Task instructions: Copying exactly, give the lines in the material below from the one with "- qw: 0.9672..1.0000" to the one with "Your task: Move", ends included, and nothing besides.

Source material:
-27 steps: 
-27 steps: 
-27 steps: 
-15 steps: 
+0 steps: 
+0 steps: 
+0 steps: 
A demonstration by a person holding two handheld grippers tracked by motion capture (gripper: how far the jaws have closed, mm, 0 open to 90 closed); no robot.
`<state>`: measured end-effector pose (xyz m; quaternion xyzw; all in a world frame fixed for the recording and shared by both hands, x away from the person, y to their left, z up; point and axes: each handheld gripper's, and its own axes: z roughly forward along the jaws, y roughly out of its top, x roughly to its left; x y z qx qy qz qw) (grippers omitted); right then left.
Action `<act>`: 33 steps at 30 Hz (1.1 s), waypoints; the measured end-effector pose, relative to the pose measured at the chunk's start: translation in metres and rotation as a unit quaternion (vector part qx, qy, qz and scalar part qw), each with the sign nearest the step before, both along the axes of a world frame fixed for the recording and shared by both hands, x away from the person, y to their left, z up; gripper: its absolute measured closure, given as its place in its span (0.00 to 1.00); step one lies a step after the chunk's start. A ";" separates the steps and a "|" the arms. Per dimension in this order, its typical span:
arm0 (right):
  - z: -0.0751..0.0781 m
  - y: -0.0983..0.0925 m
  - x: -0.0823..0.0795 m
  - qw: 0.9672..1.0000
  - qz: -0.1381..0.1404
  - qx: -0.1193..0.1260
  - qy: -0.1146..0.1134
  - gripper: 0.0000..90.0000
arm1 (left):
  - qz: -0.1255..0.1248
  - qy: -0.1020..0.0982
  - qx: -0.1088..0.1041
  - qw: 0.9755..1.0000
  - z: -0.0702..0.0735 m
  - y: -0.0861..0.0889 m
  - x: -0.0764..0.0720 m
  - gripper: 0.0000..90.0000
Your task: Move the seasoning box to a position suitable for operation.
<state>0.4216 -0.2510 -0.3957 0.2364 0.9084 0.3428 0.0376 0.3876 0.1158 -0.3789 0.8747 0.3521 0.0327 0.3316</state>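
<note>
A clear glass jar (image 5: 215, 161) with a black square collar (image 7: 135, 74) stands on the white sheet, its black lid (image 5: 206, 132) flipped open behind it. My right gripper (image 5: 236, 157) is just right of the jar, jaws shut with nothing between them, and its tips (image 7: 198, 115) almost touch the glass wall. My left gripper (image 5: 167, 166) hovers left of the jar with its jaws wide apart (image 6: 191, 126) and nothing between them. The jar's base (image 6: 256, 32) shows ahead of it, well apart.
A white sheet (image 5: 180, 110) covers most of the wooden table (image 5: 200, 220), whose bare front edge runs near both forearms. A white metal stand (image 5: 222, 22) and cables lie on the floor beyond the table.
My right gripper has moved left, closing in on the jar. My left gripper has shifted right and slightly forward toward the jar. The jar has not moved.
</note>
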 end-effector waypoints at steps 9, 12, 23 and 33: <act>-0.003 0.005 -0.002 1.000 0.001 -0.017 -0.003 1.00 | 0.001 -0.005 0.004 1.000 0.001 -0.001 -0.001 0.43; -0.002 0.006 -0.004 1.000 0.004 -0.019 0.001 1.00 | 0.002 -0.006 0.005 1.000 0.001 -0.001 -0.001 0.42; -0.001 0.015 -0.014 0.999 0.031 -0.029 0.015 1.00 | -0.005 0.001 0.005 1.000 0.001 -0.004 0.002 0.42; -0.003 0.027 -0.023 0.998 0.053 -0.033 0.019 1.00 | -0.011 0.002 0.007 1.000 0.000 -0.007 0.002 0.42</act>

Result:
  - qw: 0.9672..1.0000
  - qz: -0.1381..0.1404
  - qx: -0.1193..0.1260
  - qy: -0.1146..0.1134
  - gripper: 0.0000..90.0000
arm1 (left):
  - qz: -0.1255..0.1248
  - qy: -0.1020..0.0982
  - qx: -0.1088..0.1041
  - qw: 0.9755..1.0000
  - z: -0.0702..0.0735 m
  - y: -0.0861..0.0889 m
  - x: -0.0764..0.0720 m
  - gripper: 0.0000..90.0000
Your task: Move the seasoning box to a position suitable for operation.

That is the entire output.